Way back last year, I wrote about how one of my sites was under attack by some kind of zombie robot traffic – all without referrers, all reporting IE browsers, from all over the world, just coming and coming and coming, until almost two months later on the nose, the attack stopped, as mysteriously as it started.
Well guess what, boys and girls – THEY'RE BAAAAACK!
On November 12, 2013, the same site that was hit before started showing a huge increase in direct traffic. It was, on the one hand, very similar to the previous attack, and on the other hand, there were some important differences this time around.
- The site under attack is the SAME site that was hit before – and (so far) ONLY this site has been hit.
- Still not reporting any referrers
- Many ISP and IP numbers from all over the world
- All reporting Windows (XP through Windows 7 – NO Windows 8, and 95% Windows 7)
- All reporting IE browsers (versions 8 and up)
- Still a slow drip – never so much as could be considered a DDOS, but just enough to be annoying and stand out.
- Many of the same IP numbers come back two or three times a day.
New and Updated for 2013:
- This time, reporting some mobile sized viewports; previously mostly laptop viewports.
- Last time, the attack only hit the home page of the site. Now it's hitting the home page plus three taxonomy pages.
- Last time they started big, and slowly tapered down. This time (as evidenced by the screenshot below) they started slow, and are ramping up.
Since they're hitting an AdSense site, we're now serving AdSense only to users with some kind of referrer.
It's interesting also to note that they're not hitting any taxonomy pages that were added since the last attack.
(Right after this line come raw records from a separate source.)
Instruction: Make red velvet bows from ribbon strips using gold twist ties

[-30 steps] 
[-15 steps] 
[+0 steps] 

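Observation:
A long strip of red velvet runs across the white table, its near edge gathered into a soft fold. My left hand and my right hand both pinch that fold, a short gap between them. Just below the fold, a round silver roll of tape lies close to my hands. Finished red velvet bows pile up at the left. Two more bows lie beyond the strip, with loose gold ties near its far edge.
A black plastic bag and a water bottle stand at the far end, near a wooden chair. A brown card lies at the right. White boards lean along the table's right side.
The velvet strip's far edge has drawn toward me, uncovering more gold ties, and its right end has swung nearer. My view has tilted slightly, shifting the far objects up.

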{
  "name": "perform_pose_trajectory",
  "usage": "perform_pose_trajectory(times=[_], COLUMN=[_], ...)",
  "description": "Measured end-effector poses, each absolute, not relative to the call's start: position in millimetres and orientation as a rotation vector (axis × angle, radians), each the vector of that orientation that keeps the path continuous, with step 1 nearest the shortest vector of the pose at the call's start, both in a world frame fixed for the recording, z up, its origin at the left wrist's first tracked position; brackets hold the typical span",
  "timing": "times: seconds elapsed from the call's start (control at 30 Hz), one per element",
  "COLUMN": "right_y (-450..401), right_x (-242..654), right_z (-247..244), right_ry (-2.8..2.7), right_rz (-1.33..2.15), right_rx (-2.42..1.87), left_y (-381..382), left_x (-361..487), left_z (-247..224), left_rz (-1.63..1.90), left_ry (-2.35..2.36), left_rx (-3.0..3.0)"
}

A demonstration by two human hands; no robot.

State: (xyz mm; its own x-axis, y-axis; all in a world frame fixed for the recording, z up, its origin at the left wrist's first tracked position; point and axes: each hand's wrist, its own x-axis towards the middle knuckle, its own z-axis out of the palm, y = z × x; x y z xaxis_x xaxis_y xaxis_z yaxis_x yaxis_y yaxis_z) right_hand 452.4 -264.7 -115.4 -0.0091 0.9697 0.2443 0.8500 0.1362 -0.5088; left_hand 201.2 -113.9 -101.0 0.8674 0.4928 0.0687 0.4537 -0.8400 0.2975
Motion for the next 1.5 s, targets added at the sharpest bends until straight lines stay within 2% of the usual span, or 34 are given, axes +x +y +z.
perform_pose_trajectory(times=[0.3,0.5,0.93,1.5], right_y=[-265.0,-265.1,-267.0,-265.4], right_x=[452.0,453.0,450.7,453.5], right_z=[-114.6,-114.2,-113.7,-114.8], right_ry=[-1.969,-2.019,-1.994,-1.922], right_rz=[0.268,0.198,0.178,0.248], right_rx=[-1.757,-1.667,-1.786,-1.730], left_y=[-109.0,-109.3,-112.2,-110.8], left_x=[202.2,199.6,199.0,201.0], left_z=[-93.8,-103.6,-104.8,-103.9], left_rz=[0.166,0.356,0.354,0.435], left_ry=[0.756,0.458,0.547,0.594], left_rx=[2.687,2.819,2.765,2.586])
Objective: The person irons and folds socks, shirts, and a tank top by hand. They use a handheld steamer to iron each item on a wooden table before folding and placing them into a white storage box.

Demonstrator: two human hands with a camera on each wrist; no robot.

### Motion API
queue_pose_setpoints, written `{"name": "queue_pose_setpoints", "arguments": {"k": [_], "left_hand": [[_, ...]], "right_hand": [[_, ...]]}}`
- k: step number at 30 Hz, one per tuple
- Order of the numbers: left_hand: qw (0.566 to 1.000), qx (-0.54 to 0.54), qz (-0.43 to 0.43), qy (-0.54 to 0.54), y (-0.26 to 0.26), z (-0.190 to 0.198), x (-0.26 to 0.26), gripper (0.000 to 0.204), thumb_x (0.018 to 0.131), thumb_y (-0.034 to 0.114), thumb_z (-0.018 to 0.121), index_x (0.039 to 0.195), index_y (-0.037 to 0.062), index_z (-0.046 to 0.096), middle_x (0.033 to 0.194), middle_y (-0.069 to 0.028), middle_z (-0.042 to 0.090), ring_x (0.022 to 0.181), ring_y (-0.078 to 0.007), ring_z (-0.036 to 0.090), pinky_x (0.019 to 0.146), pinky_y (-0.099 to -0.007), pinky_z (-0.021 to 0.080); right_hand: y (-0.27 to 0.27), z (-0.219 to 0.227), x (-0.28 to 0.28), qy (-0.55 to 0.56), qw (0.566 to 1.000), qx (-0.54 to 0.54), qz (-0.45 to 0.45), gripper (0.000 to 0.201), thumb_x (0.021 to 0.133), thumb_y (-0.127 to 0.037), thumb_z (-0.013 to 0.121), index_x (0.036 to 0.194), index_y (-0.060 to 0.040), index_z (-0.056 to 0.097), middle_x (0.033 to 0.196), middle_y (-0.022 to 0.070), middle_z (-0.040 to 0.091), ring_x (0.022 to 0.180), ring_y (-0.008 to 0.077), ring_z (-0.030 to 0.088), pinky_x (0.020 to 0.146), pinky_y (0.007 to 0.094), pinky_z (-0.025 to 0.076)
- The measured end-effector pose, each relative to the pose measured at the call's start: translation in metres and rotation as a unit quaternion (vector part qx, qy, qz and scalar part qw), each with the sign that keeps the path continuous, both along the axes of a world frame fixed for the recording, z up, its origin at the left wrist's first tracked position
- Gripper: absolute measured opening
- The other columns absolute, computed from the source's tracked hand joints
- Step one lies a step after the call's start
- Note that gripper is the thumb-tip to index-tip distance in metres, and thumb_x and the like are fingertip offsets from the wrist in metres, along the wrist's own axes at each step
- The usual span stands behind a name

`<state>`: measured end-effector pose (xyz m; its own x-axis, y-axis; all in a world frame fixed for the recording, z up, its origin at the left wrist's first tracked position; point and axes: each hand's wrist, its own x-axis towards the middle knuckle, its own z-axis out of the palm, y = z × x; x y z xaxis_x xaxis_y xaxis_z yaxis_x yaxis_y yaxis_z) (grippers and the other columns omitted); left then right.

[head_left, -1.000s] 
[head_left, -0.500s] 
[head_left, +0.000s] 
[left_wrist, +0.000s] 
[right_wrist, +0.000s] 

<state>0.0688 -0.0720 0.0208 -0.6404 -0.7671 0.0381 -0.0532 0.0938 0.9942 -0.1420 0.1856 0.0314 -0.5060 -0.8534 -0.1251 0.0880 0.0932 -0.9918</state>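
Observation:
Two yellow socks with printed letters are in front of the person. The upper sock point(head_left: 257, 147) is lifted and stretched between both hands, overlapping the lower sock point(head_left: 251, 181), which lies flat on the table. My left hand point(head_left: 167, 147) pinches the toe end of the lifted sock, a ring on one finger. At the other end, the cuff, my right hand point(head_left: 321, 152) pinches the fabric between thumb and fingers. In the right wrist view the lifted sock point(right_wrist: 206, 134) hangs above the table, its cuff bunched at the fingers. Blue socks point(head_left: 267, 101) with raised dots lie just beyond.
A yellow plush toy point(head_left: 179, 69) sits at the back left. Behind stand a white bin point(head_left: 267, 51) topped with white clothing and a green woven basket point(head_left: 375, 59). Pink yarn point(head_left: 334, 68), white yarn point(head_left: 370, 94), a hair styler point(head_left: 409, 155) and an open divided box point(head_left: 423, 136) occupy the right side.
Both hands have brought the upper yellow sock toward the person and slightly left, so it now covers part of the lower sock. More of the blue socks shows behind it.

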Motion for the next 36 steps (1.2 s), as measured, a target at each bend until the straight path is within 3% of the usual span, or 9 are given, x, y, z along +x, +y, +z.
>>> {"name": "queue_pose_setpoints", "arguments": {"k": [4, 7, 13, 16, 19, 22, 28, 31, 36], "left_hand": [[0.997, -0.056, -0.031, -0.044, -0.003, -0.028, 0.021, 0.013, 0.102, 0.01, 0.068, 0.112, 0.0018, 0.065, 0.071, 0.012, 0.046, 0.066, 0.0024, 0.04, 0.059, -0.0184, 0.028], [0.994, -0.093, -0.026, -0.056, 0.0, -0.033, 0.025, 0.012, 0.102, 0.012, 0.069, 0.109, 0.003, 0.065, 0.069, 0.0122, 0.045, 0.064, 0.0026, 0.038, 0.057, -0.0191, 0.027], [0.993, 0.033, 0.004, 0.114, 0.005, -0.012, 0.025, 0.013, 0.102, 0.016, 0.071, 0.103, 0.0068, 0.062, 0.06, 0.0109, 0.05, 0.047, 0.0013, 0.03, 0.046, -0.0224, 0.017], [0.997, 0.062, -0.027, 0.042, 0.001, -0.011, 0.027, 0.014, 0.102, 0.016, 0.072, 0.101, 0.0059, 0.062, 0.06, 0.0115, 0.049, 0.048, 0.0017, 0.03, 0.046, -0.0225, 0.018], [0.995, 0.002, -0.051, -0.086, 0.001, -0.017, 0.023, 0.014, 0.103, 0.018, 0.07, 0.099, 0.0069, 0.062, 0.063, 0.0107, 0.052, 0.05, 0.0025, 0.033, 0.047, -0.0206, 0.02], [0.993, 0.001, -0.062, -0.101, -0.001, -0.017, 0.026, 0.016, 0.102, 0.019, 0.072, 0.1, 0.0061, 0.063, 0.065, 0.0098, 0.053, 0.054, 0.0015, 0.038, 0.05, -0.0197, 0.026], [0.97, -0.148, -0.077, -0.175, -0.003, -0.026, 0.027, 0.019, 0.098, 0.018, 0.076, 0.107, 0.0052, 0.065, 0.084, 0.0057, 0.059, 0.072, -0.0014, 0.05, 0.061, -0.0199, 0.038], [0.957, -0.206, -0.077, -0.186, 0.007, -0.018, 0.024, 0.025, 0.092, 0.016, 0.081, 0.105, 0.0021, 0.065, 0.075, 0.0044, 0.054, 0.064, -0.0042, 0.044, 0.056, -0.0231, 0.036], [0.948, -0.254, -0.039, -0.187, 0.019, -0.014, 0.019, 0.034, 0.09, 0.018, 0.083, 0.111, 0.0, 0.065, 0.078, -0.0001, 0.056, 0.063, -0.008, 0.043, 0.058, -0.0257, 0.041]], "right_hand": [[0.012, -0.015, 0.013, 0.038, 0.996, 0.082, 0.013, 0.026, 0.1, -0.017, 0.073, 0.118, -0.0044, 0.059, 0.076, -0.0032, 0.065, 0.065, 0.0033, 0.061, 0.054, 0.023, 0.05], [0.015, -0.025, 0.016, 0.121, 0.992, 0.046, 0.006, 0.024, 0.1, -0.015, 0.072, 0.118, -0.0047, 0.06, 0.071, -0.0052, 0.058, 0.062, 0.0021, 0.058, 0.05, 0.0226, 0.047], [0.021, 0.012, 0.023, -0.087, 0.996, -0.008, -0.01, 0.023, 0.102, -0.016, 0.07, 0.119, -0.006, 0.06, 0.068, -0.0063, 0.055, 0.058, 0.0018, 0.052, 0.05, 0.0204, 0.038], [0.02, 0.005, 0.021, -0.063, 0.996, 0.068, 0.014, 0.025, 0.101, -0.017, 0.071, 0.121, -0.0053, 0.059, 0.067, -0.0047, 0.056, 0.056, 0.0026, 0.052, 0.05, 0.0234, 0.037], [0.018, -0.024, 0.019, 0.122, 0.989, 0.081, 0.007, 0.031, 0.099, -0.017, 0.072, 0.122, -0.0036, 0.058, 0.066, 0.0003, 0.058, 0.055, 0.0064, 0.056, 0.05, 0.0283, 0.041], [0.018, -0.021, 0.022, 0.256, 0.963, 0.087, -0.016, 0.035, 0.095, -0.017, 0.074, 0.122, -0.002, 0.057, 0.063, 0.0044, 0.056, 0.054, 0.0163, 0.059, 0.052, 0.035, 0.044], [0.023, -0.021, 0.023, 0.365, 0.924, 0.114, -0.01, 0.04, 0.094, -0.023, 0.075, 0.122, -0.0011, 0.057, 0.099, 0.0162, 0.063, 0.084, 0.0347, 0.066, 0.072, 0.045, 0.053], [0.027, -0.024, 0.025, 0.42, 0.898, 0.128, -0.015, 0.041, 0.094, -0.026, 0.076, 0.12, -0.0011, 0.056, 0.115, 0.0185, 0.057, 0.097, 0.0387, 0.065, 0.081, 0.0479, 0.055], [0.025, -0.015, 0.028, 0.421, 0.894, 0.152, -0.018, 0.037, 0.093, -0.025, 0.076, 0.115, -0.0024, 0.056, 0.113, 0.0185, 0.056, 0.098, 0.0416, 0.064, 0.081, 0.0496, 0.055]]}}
Will they suddenly stop on January 12, 2014 having completed their mission? What is their mission, anyway? The site is otherwise perfectly healthy, and performing well in all channels; there's no hacking (nor even hacking attempts) and as far as I could tell the bots weren't even trying to click on the ads (I just took them off to be safe). I have read about some Windows viruses that hit particular sites over and over looking for some kind of remote control to tell them what to do next, but I'm pretty sure I don't have any such on this site.
Mostly I have no answers; I am just posting this because I got so many responses and emails about the last attack, I wanted to put this out there to see if anyone else was getting hit again too.